O conceito de que esse “mal” que impede a prosperidade e a obtenção da bênção pode até ser um tema novo, porém, perceber os católicos romanos e os elementos da cultura afro-brasileiras como “inimigos” já eram questões presentes na hinologia. E se a felicidade e a vida plena almejada pelo protestantismo peregrino dos primeiros missionários, seriam alcançadas em sua plenitude apenas na vida eterna, junto ao divino, na linguagem temática da cultura gospel esse estilo de vida foi substituído pela relação de troca com Deus, para ser feliz no presente, o fiel se:

(...) compromete com Deus, e Deus, por seu turno, o recompensa na forma de bênçãos materiais como auto sustento financeiro, acesso aos bens oferecidos pelo sistema por meio do consumo e saúde do corpo para que desfrute desses benefícios. Dessa forma, a

expectativa pelo “porvir” é substituída pelo “aqui e agora” (CUNHA, 2007, p. 182).

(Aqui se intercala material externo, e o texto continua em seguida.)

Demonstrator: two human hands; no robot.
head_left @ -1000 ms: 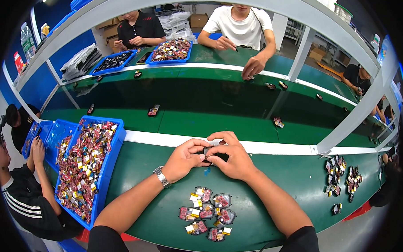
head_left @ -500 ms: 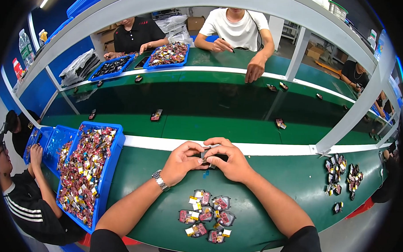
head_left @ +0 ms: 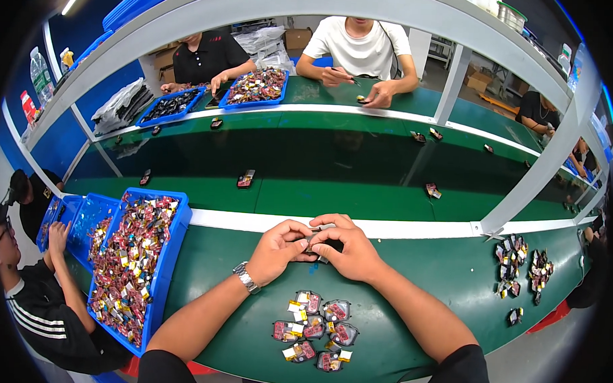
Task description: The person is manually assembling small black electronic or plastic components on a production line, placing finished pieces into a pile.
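Left hand and right hand hold a casing.

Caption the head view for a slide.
Left hand and right hand hold a small part over a green bench; blue bin of components at left.

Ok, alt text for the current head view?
The person's left hand and right hand hold a small dark part over a green workbench. Nearer lies a cluster of pieces; leftward stands a blue tray heaped with electronic parts.
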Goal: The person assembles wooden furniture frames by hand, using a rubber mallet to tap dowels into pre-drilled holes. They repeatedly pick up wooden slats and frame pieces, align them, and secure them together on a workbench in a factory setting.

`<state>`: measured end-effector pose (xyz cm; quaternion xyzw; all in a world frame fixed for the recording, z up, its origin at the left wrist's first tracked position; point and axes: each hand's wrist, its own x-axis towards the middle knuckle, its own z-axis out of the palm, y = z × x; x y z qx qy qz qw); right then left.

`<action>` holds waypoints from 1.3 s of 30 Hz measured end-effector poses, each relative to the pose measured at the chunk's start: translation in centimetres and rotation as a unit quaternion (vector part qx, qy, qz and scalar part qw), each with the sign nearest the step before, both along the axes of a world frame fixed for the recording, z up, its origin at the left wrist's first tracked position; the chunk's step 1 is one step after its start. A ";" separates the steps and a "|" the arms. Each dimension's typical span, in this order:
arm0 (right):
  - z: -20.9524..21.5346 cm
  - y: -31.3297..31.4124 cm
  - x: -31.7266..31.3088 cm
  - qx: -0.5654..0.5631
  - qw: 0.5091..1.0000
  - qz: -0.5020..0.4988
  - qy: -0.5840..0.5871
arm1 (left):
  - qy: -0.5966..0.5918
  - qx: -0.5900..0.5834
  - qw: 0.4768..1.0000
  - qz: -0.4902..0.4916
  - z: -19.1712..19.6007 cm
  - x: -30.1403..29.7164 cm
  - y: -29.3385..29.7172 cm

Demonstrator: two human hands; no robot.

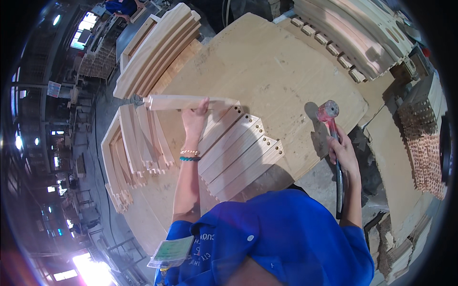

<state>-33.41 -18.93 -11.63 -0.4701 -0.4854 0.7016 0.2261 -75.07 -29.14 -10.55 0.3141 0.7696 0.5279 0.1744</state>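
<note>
My left hand (194, 123) is closed around a pale wooden piece (174, 102) with a narrower tenon at its left end. Its right end lies by a row of flat wooden slats (234, 157) side by side on the table, with dark round holes or inserts near their far ends. In my right hand (342, 151) is a mallet (328, 110) with a worn red head and a dark handle. The mallet is held up over the table's right edge, apart from the slats. Fingers of the right hand wrap the handle just below the head.
The table (248, 57) has a brown board top. Curved wooden parts (160, 52) are stacked at the far left, and more slats with jointed ends (138, 143) lie at the left. Large curved panels (353, 38) sit far right. Stacked wood (422, 138) stands at the right. A person (123, 7) is beyond.
</note>
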 end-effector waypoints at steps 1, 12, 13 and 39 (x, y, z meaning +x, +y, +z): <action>0.2 0.2 -0.2 0.003 1.000 0.007 -0.003 | 0.047 -0.009 0.999 0.009 -0.4 0.3 0.5; 0.6 0.4 -2.7 -0.026 0.998 0.065 -0.004 | 0.199 -0.031 0.977 0.064 -0.9 0.4 1.9; 0.5 0.4 -2.8 -0.026 0.997 0.067 -0.005 | 0.190 -0.020 0.981 0.042 -0.4 1.1 2.3; 22.9 5.9 -25.0 0.422 0.804 0.401 -0.119 | 0.206 -0.144 0.968 0.003 2.0 2.5 4.2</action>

Além disso: “A característica de “povo de Deus” está sempre aliada com uma felicidade plena” (DOLGHIE, 2002, p. 138). Lucas Ávila destaca os seguintes temas: “individualismo, percebido no princípio da capacidade individual do ser humano quanto a religião, (...) hedonismo, demonstrado pela busca por bem-estar financeiro, físico e emocional, (...) antropocentrismo (...) para exigir bênçãos de Deus” (ÁVILA, 2017, p. 66). Conceitos da Teologia da Prosperidade e Batalha Espiritual também são assuntos bastante recorrentes nas letras das canções gospel. Joêzer Mendonça descreve como características da linguagem musical da cultura gospel:

(...) repertório constituído de melodias e harmonias simples, vocais de acompanhamento em uníssono e arranjo instrumental pop, além, é claro, de apresentarem extensa repetição de refrãos, palavras de ordem emocionadas e variação súbita de temperamento (da contrição à euforia) na mesma canção” (MENDONÇA, 2014, p. 169).

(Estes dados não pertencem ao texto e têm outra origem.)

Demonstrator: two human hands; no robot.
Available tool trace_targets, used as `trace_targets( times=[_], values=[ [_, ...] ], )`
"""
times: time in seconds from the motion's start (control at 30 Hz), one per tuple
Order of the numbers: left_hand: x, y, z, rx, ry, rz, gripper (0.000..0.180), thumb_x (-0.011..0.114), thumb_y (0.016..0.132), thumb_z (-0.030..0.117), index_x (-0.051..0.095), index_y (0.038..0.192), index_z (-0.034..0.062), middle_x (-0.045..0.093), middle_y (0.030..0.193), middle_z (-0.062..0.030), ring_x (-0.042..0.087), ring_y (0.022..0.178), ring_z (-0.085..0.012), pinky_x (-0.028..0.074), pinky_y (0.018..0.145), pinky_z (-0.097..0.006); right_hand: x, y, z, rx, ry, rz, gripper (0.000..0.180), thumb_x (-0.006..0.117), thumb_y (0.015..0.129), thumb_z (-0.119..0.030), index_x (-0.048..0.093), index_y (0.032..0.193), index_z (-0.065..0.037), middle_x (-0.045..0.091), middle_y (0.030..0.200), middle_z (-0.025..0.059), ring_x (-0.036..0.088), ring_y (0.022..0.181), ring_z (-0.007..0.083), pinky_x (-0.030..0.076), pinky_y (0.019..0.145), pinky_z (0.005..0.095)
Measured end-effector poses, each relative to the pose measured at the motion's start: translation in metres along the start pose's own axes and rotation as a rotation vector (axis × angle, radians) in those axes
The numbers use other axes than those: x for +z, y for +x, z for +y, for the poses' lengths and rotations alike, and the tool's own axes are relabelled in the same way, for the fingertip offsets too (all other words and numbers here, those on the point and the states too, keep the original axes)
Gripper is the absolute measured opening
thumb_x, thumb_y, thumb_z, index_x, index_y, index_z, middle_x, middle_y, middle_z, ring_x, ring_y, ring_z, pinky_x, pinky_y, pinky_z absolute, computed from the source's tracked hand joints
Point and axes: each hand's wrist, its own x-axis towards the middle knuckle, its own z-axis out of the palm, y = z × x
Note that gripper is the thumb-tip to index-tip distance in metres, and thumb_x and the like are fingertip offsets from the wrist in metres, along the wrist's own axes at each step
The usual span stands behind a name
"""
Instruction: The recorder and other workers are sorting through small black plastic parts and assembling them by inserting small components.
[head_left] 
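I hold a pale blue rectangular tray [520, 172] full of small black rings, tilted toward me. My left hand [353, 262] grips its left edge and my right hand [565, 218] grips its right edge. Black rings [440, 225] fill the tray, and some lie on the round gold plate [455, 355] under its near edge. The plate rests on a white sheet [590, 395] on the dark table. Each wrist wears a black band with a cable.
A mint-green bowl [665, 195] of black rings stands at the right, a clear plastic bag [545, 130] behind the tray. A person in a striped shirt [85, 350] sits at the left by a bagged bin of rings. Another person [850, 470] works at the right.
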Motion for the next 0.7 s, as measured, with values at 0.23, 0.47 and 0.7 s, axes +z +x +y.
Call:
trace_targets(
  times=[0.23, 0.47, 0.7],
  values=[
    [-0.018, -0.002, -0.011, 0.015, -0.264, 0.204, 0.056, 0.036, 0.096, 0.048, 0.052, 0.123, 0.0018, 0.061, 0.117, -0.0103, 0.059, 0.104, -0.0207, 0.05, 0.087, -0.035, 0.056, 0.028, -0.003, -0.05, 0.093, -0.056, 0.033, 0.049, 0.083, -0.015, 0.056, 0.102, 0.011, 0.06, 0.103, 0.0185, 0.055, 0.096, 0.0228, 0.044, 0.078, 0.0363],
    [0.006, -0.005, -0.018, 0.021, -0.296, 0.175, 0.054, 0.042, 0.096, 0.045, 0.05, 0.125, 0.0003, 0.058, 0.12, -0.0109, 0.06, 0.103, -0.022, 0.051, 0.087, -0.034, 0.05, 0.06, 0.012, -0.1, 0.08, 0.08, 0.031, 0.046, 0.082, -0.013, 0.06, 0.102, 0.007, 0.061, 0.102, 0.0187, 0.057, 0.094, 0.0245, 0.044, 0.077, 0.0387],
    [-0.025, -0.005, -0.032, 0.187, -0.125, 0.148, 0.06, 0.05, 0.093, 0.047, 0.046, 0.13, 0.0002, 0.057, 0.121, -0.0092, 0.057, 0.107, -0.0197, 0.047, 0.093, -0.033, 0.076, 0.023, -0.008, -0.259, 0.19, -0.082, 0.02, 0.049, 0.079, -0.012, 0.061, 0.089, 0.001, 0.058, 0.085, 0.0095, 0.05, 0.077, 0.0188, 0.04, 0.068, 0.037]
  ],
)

Mendonça aponta também fatores relacionados à vocalidade nas melodias gospel: “(...) há necessidade de que o intérprete cristão incorpore os sentidos e sentimentos verbalizados nas letras a fim de gerar credibilidade e também identificação entre a canção e a congregação/público” (MENDONÇA, 2014, p. 175). Além do mais, ele salienta que: “(...) as letras das músicas perderam a sua capacidade de diferenciar-se teologicamente, cedendo mais espaço para uma poética de clichês e chavões evangélicos. (...) suaviza a doutrina e enfatiza a intimidade com Deus” (MENDONÇA, 2014, p. 179). Podemos dizer que no que se refere ao conteúdo das canções houve poucas transgressões e inovações em relação aos modelos historicamente estabelecidos pela linguagem musical cristã.